Work to be completed :: Among the entries, which lines carry the string "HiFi"? Copy every one.

Given information ::
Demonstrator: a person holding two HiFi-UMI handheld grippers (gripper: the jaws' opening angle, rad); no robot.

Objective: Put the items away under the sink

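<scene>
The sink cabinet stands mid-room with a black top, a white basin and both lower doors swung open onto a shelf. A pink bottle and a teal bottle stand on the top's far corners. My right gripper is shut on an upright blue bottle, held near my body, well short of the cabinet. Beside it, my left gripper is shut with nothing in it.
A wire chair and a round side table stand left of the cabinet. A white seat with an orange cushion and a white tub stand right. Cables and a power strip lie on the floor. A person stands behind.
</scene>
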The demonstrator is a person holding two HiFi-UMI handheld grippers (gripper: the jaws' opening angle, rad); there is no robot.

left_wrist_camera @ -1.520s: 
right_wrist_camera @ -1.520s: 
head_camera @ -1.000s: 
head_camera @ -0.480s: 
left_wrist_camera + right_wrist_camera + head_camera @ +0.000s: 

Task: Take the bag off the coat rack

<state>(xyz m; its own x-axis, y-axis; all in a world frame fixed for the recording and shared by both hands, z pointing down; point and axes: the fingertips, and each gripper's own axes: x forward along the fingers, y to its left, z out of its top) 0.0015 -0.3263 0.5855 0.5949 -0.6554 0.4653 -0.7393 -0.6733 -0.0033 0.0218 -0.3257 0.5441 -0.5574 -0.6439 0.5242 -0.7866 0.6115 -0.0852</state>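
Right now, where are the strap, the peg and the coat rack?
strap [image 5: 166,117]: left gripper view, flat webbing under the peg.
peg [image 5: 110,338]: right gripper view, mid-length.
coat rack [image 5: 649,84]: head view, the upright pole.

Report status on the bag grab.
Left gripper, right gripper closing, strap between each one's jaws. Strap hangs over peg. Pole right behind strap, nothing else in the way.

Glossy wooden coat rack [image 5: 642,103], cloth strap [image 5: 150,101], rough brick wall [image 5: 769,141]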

Answer to this exercise ::
Demonstrator: a person holding two HiFi-UMI handheld grippers (gripper: the jaws' opening angle, rad); no robot.
The demonstrator is a person holding two HiFi-UMI handheld grippers (gripper: the jaws' opening angle, rad); there is no robot.

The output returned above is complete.